TASK TO COMPLETE |
Please retype, unchanged, each line from the top of the material below through the line where "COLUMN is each" appears.

INPUT DATA |

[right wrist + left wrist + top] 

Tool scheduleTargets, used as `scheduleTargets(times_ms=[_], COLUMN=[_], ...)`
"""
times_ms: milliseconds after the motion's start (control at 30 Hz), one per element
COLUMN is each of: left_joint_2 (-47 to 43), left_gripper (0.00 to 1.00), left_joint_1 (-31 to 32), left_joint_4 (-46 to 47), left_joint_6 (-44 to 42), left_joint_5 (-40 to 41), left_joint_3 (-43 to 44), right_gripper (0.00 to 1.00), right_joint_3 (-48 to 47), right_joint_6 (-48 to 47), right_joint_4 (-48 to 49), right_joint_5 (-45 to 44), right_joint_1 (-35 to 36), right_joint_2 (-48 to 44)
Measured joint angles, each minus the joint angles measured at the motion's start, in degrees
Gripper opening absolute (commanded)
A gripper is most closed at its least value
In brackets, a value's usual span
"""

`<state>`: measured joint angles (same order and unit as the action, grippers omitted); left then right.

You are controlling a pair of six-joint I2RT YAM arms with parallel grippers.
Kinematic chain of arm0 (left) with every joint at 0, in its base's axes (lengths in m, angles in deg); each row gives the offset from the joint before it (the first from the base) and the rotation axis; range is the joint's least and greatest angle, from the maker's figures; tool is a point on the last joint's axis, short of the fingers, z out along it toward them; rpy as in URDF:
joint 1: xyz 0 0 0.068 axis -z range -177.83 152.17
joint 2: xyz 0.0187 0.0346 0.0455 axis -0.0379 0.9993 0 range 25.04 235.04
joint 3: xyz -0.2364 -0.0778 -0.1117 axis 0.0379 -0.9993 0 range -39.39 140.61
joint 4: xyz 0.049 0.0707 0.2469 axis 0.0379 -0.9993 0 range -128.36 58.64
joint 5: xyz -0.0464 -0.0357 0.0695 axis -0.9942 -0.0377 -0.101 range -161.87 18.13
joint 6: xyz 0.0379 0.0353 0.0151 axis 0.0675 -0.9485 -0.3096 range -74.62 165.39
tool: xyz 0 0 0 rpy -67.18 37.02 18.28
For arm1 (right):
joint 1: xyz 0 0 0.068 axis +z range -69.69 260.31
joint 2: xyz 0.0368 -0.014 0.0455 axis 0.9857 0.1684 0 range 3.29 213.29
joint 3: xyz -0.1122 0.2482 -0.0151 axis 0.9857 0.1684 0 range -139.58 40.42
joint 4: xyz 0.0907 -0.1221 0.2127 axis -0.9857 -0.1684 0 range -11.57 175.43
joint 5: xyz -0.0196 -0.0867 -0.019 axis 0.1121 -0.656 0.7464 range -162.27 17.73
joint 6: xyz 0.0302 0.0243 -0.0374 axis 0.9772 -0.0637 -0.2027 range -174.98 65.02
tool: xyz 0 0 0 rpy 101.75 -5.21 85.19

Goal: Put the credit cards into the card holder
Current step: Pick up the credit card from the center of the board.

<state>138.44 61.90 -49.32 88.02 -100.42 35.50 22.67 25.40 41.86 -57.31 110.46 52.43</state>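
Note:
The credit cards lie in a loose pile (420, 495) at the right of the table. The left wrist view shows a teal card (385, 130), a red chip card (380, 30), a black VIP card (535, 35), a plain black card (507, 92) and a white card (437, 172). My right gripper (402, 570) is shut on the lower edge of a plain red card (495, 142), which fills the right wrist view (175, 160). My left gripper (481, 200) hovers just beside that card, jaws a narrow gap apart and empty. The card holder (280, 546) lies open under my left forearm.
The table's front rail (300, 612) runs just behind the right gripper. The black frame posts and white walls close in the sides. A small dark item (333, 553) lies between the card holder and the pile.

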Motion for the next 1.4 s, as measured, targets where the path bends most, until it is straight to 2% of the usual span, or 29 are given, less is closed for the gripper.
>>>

RESULT OF THIS EXERCISE |
[right wrist + left wrist + top] 

Tool scheduleTargets, used as `scheduleTargets(times_ms=[_], COLUMN=[_], ...)`
"""
times_ms: milliseconds after the motion's start (control at 30 Hz), one per element
COLUMN is each of: left_joint_2 (-47 to 43), left_gripper (0.00 to 1.00), left_joint_1 (-31 to 32), left_joint_4 (-46 to 47), left_joint_6 (-44 to 42), left_joint_5 (-40 to 41), left_joint_3 (-43 to 44), right_gripper (0.00 to 1.00), right_joint_3 (-48 to 47), right_joint_6 (-48 to 47), right_joint_4 (-48 to 49), right_joint_5 (-45 to 44), right_joint_1 (-35 to 36), right_joint_2 (-48 to 44)

The response to the exercise is now finished.